THE PROBLEM: Print nothing but the lines below starting at the line that holds "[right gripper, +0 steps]" and ending at the line that holds "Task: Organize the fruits", including both, each exactly as written.
(INFORMATION SUPPLIED)
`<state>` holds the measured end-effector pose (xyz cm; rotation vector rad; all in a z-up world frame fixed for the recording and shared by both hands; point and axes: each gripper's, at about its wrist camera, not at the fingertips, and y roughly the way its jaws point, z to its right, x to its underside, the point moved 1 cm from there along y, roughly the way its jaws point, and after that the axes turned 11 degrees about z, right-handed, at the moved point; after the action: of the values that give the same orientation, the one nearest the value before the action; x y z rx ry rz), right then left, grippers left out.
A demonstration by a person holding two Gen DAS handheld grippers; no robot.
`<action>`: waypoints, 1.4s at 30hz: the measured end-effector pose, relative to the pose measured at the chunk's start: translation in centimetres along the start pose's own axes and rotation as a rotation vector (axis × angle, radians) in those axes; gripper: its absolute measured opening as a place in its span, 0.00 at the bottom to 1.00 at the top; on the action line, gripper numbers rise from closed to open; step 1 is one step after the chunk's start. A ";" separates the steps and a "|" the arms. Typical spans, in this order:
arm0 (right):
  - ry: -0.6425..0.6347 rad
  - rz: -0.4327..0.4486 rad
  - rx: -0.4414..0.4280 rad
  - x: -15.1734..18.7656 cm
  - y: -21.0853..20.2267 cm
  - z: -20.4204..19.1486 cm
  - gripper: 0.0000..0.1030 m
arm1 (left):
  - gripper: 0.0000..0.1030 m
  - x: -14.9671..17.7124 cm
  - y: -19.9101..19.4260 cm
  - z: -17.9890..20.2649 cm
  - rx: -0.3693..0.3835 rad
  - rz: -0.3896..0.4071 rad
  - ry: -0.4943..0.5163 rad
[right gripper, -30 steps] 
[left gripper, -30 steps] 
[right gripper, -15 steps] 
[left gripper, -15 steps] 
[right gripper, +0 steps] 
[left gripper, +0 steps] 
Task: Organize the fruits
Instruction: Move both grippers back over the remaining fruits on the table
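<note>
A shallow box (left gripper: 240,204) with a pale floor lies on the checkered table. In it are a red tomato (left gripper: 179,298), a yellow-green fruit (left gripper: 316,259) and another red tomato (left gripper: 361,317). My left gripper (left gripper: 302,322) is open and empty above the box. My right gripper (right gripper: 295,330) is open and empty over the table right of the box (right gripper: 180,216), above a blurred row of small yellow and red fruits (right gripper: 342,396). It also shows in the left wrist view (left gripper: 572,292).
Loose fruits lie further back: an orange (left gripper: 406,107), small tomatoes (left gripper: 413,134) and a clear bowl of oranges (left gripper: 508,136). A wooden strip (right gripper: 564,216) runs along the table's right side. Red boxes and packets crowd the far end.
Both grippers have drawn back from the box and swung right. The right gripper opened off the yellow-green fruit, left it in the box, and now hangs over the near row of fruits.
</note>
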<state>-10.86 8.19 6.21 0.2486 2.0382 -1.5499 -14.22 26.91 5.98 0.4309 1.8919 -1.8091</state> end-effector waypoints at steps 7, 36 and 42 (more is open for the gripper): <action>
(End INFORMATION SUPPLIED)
THE COMPLETED TASK:
[right gripper, +0 steps] 
[left gripper, +0 steps] 
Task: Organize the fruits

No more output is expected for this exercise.